Introduction to Azure Storage
From Learn Azure in a Month of Lunches, Second Edition by Iain Foulds
This article delves into Azure storage.
Storage may not seem the obvious topic to examine how to build and run applications, but it’s a broad service that covers a lot more than you may expect. In Azure, there’s much more available than somewhere to store files or virtual disks for your VMs.
Let’s look at what your fictional pizza company may need to build an app that processes orders from customers for takeout or delivery. The app needs a data store that holds the available pizzas, list of toppings, and prices. As orders are received and processed, the app needs a way to send messages between the different application components. The frontend website then needs mouth-watering images to show customers what the pizzas look like. As you can see in figure 1 Azure Storage has a variety of storage features, and can cover all three of these needs:
- Blob storage — For unstructured data such as media files and documents. Applications can store data in blob storage, such as images, and then render them. You could store images of your pizzas in blob storage.
- Table storage — For unstructured data in a NoSQL data store. As with any debate on SQL versus NoSQL data stores, plan your application and estimate the performance requirements when it comes to processing large amounts of data. You could store the list of pizzas on your menu in table storage.
- Queue storage — For cloud applications to communicate between various tiers and components in a reliable and consistent manner. You can create, read, and delete messages that pass between application components. You could use queue storage to pass messages between the web frontend when a customer makes an order and the backend to process and bake the pizzas.
- File storage — For a good old-fashioned Server Message Block (SMB) file share, accessible by both Windows and Linux/macOS platforms. Often used to centralize log collection from VMs.
Azure Storage for VMs is straightforward. You create and use Azure managed disks, a type of virtual hard disk (VHD) that abstracts away a lot of design considerations around performance and distributing the virtual disks across the platform. You create a VM, attach any managed data disks, and let the Azure platform figure out redundancy and availability.

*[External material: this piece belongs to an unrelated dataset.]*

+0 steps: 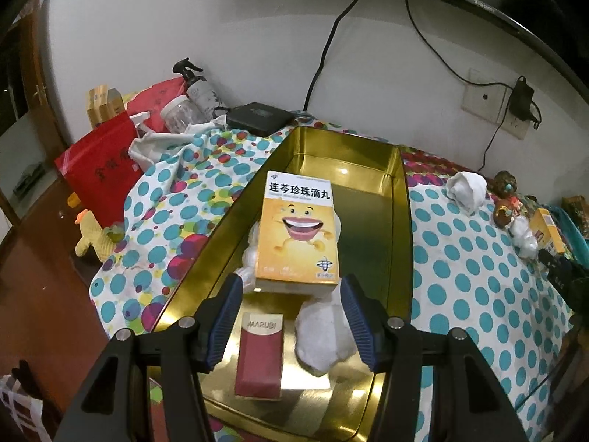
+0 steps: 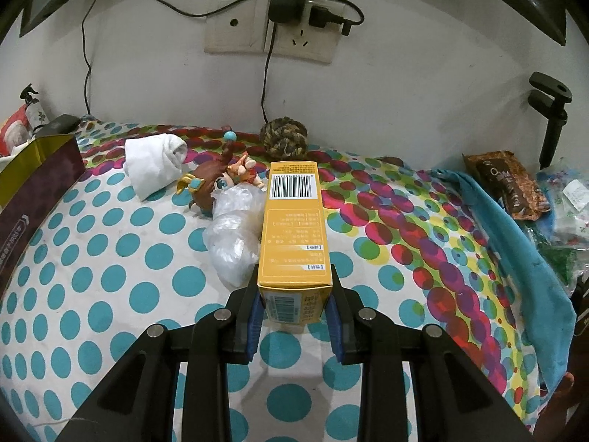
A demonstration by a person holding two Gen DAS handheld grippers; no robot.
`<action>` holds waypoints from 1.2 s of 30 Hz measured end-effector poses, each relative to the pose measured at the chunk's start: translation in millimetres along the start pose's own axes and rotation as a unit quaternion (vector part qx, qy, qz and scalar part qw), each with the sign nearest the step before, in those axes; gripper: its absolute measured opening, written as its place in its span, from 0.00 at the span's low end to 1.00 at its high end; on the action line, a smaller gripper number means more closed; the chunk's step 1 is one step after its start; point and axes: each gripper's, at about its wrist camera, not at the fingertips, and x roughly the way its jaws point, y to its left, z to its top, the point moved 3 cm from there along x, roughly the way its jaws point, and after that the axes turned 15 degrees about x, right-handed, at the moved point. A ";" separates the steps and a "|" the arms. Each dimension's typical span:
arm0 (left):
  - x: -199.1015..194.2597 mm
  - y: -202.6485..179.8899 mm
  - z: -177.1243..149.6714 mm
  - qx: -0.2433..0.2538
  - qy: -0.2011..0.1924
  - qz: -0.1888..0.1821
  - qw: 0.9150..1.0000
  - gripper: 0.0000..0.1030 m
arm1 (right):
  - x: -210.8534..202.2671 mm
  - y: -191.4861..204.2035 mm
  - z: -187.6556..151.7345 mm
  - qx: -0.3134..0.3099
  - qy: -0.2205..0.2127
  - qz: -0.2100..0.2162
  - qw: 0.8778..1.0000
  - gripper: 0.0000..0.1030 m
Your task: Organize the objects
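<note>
The right tool (image 2: 294, 316) grips a yellow box (image 2: 292, 235) by one end, so it could tip out, while the left tool (image 1: 291, 316) hangs open above the gold tin (image 1: 403, 199).

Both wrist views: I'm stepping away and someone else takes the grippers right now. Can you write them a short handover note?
Left gripper: open, empty, hovering over the gold tin.
Right gripper: shut on a yellow barcode box, held above the dotted cloth.
Done: in the tin lie a yellow cartoon-mouth box, a red Marubi box and clear plastic bags.
Left: the held box goes in next. Still on the cloth: a white rolled cloth, a toy figure, a plastic bag and a rope ball.
</note>
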 end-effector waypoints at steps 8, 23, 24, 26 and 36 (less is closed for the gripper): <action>-8.3 15.6 -2.5 -0.021 0.001 -0.032 0.999 0.57 | -12.4 9.0 9.1 0.001 -0.020 0.002 1.000 0.27; -28.4 48.6 -7.2 -0.087 -0.016 -0.078 0.993 0.65 | -97.0 161.6 26.6 -0.066 -0.039 0.197 0.977 0.28; -28.9 52.8 -8.2 -0.091 -0.016 -0.073 0.993 0.65 | -99.3 176.1 22.6 -0.071 -0.032 0.213 0.974 0.28; -28.5 59.3 -9.8 -0.095 -0.013 -0.067 0.993 0.65 | -102.8 198.0 14.7 -0.079 -0.021 0.235 0.969 0.28; -23.4 73.0 -17.5 -0.108 -0.007 -0.060 0.992 0.66 | -99.9 238.5 -3.9 -0.093 -0.006 0.253 0.963 0.28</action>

Let’s discuss a couple of different types of data storage. First is table storage. Most people are probably familiar with a traditional SQL database such as Microsoft SQL Server, MySQL, or PostgreSQL. These are relational databases, made up of one or more tables which contain one or more rows of data. Relational databases are common for application development and can be designed, visualized, and queried in a structured manner — the S in SQL (for Structured Query Language).
NoSQL databases are a little different. They don’t follow the same structured approach, and data isn’t stored in tables where each row contains the same fields. NoSQL databases have different implementations: examples include MongoDB or CouchDB. The touted advantages of NoSQL databases are the ability to scale horizontally (meaning you can add more servers rather than adding more memory or CPU), to handle larger amounts of data, and a more efficient processor of large data sets.
How the data is stored in a NoSQL database can be defined in a few categories:
- Key-value, such as Redis
- Column, such as Cassandra
- Document, such as MongoDB
Each approach has pros and cons from a performance, flexibility, or complexity viewpoint. An Azure storage table uses a key-value store and it’s a good introduction to NoSQL databases when you’re used to an SQL database such as Microsoft SQL or MySQL.
You can download and install the Microsoft Azure Storage Explorer from www.-storageexplorer.com if you like to visualize the data. You don’t need to do this right now. The Storage Explorer is a great tool to learn what tables and queues look like in action. In this article I don’t want to take you too far down the rabbit hole of NoSQL databases. In fact, in the following exercise, you use the Cosmos DB API to connect to Azure Storage and create a table. The use of Azure tables is more of an introduction to NoSQL databases than a solid example of production use.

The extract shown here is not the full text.